Ipamorelin for Muscle Gain: Protocol, Dosing, and What to Expect
Evidence strength: strong
What this protocol is for
Ipamorelin is the GHRP (growth-hormone-releasing peptide) half of the canonical GH stack. Mechanism: it binds the ghrelin receptor in the pituitary and triggers a clean growth hormone pulse without the cortisol or prolactin elevation that older GHRPs (GHRP-2, GHRP-6) produce. That clean signal is what makes Ipamorelin the default GHRP for hypertrophy work. Stacked with a GHRH analog like CJC-1295 (which acts on a different receptor), the two compounds produce a meaningfully larger combined GH pulse than either alone, which feeds the IGF-1 elevation that drives lean-tissue gains.

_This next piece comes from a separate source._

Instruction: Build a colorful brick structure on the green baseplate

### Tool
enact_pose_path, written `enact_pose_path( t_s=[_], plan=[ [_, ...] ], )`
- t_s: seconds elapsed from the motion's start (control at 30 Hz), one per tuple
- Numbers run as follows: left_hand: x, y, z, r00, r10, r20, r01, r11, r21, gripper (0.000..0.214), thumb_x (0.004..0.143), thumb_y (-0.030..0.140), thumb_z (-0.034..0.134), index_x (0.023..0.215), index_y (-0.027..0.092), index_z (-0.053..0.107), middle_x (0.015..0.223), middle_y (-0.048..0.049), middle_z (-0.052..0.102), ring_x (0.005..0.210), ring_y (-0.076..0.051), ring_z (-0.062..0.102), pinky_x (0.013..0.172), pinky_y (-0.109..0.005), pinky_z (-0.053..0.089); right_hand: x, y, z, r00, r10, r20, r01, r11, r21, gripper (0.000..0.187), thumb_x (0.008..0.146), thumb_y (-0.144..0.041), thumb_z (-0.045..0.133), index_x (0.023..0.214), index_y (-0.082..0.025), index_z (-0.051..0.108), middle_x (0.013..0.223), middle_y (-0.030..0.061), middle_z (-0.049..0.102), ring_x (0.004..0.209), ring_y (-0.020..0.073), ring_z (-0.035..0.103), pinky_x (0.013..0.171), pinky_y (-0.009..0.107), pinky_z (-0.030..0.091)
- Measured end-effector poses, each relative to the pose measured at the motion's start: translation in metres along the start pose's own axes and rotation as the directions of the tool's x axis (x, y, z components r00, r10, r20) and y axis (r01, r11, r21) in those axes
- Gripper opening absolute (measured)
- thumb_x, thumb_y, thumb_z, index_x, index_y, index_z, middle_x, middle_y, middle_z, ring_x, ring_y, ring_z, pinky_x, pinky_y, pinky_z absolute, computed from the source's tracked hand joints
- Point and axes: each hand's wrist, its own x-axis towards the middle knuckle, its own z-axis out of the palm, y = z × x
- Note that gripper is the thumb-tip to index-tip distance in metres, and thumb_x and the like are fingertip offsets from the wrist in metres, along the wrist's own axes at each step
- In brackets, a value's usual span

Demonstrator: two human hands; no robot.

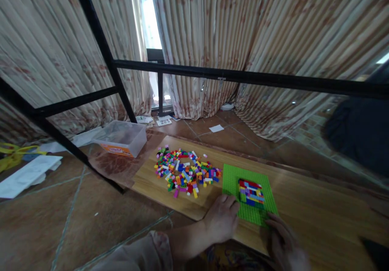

The clinical pattern is consistent across user reports. Lifters past peak puberty whose natural GH curve has flattened. Men running a hard hypertrophy block who want every recovery advantage. Returning sportsmen rebuilding lean mass after a long layoff. Anecdotally, users report 1 to 2 kg of lean mass over an 8 to 12 week cycle on top of an already-good training programme, improved sleep, faster between-session recovery, and noticeably better skin and hair as downstream effects of the elevated GH/IGF-1 environment.
Used by many in the recovery / biohacking space alongside CJC-1295 because the stack consistently outperforms either alone. Run this as a tactical, legal performance layer on top of progressive overload, protein intake, sleep, and recovery work. Ipamorelin amplifies the cellular environment; it does not replace the training stimulus.
Dose for muscle gain
100 to 300 mcg subcutaneous per injection, 1 to 3 times daily. The short half-life (~2 hours) means daily-or-multiple-daily dosing is required; this is not a once-weekly molecule. Common rhythm: 200 mcg pre-training, 200 mcg pre-sleep, optionally 200 mcg mid-morning. Stack with CJC-1295 at the same dose per injection for the canonical GH-pulse amplification.
Cycle length
8 to 12 weeks for muscle-gain protocols. Continuous use beyond 16 weeks degrades signal as the pituitary feedback regulation adapts. Cycle off 4 to 6 weeks between runs to preserve responsiveness.
Stack pairings
Commonly stacked with CJC-1295.
Expected timeline
Week 1–3: improved sleep, faster recovery between training sessions, appetite typically increases. Week 4–6: IGF-1 elevation reaches steady-state; training capacity improves. Week 6–12: lean tissue gains land. 1 to 2 kg of lean mass over a full cycle on top of well-built training is the typical range.
Common mistakes
- Running Ipamorelin alone without CJC-1295. Single-receptor GH stimulation under-delivers; the GHRH plus GHRP stack consistently produces a larger pulse. Most protocols use both.
- Dosing once daily and expecting a hypertrophy-tier result. The short half-life requires multiple daily injections for meaningful steady-state effect. Twice daily minimum, three times for serious hypertrophy work.
- Treating the protocol as a substitute for the training block. The peptide amplifies the cellular environment; the training and protein intake drive the actual hypertrophy direction.
- Ignoring the appetite increase. Ghrelin-receptor binding elevates hunger. Track protein intake; control discretionary calories or the body composition outcome drifts toward fat gain rather than lean tissue.
- Mixing Ipamorelin with older GHRPs (GHRP-2, GHRP-6) on the same protocol. The cleaner signal from Ipamorelin is the reason it is the default GHRP. Stacking older GHRPs adds cortisol and prolactin elevation and loses the cleanliness.